• [TASK]: The entries below need to be transcribed exactly, without their images.

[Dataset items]
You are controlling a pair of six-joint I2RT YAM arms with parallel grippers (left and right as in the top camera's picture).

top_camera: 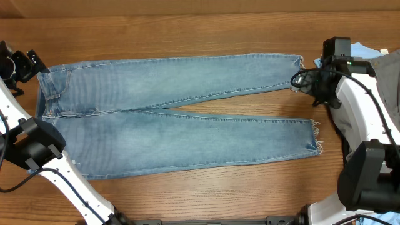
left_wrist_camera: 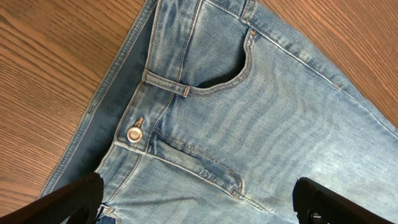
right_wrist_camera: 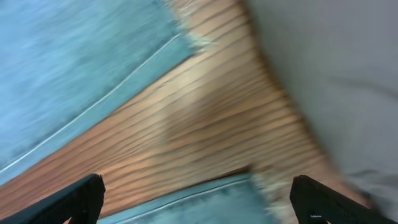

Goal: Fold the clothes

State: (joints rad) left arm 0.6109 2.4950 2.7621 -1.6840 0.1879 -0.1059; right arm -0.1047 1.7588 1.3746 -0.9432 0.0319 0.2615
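Note:
Light-blue faded jeans (top_camera: pixel 175 119) lie flat on the wooden table, waist to the left, both legs running right to frayed hems. My left gripper (top_camera: pixel 32 65) hovers at the waistband's far corner. In the left wrist view it (left_wrist_camera: pixel 199 208) stands wide open above the front pocket and the metal button (left_wrist_camera: pixel 134 134), holding nothing. My right gripper (top_camera: pixel 303 81) is at the far leg's hem. The right wrist view is blurred; there the gripper (right_wrist_camera: pixel 199 205) is open, with a frayed hem (right_wrist_camera: pixel 249 196) below it. Grey trousers (top_camera: pixel 390 81) and a bright-blue garment (top_camera: pixel 364 50) lie at the right edge.
Bare wood table (top_camera: pixel 187 37) shows behind the jeans, in front of them, and in the narrow wedge between the legs (top_camera: pixel 250 107). The grey cloth (right_wrist_camera: pixel 336 68) lies close to the right arm. More blue cloth (top_camera: pixel 382 219) shows at the bottom right corner.

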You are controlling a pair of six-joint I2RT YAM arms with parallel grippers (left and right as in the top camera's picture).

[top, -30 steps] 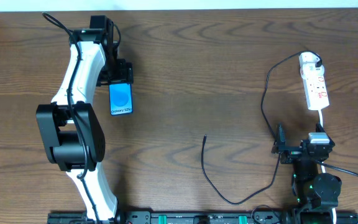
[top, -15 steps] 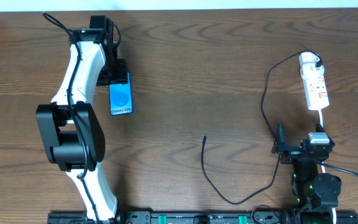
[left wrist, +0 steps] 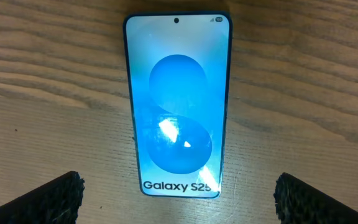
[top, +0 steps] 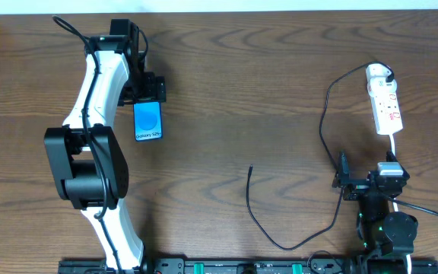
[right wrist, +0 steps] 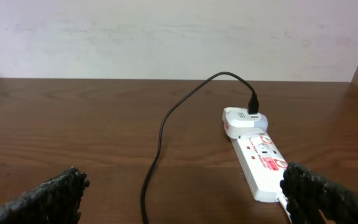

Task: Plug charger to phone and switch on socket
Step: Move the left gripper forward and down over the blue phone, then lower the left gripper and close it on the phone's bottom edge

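Note:
The phone lies flat on the wooden table, blue screen up. In the left wrist view the phone sits just ahead of my fingers. My left gripper hovers over its far end, open and empty, in the left wrist view with its fingertips wide apart. The charger cable curls across the table and its free tip lies bare. The socket lies at the far right, the cable plugged into a white adapter at its end. My right gripper is open and empty near the socket.
The black cable runs down the middle of the right wrist view between my right gripper's fingers. A white cord leaves the strip toward the right arm. A pale wall stands behind the table's far edge.
My left gripper has shifted only slightly above the phone's far end. The phone, the cable and the right arm have not moved.

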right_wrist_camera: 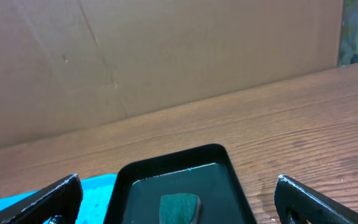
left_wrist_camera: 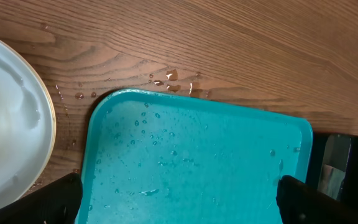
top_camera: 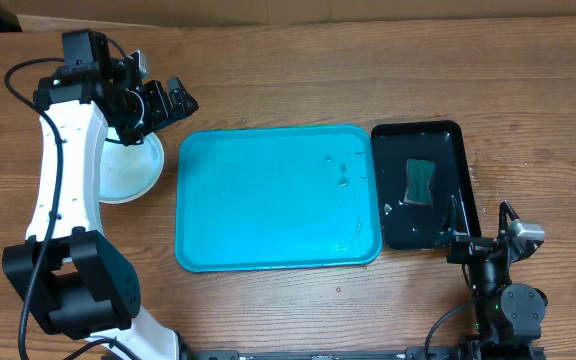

• [ANSWER FOR THIS EXERCISE]:
You are controlling a pair of six-joint I2RT YAM arms with parallel grippers (left and right as in the top camera's picture).

top_camera: 
left_wrist_camera: 
right_wrist_camera: 

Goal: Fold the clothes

State: (joints rad) left arm 0.6109 2.4950 2.7621 -1.6840 0.1879 -0.1059; right arm -0.1047 1.7588 1.3746 -0.9432 0.0319 0.2615
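Note:
Light-blue faded jeans (top_camera: pixel 175 119) lie flat on the wooden table, waist to the left, both legs running right to frayed hems. My left gripper (top_camera: pixel 32 65) hovers at the waistband's far corner. In the left wrist view it (left_wrist_camera: pixel 199 208) stands wide open above the front pocket and the metal button (left_wrist_camera: pixel 134 134), holding nothing. My right gripper (top_camera: pixel 303 81) is at the far leg's hem. The right wrist view is blurred; there the gripper (right_wrist_camera: pixel 199 205) is open, with a frayed hem (right_wrist_camera: pixel 249 196) below it. Grey trousers (top_camera: pixel 390 81) and a bright-blue garment (top_camera: pixel 364 50) lie at the right edge.
Bare wood table (top_camera: pixel 187 37) shows behind the jeans, in front of them, and in the narrow wedge between the legs (top_camera: pixel 250 107). The grey cloth (right_wrist_camera: pixel 336 68) lies close to the right arm. More blue cloth (top_camera: pixel 382 219) shows at the bottom right corner.
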
You are controlling a pair of six-joint I2RT YAM arms with parallel grippers (left and right as in the top camera's picture).

[top, -30 steps] 
[top, -15 steps] 
[left wrist, +0 steps] 
[top, +0 steps] 
[right wrist, +0 steps] 

Task: Plug charger to phone and switch on socket
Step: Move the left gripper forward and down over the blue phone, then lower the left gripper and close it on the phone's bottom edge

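Note:
The phone lies flat on the wooden table, blue screen up. In the left wrist view the phone sits just ahead of my fingers. My left gripper hovers over its far end, open and empty, in the left wrist view with its fingertips wide apart. The charger cable curls across the table and its free tip lies bare. The socket lies at the far right, the cable plugged into a white adapter at its end. My right gripper is open and empty near the socket.
The black cable runs down the middle of the right wrist view between my right gripper's fingers. A white cord leaves the strip toward the right arm. A pale wall stands behind the table's far edge.
My left gripper has shifted only slightly above the phone's far end. The phone, the cable and the right arm have not moved.
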
right_wrist_camera: 
left_wrist_camera: 
top_camera: 

Nothing else is needed for the answer.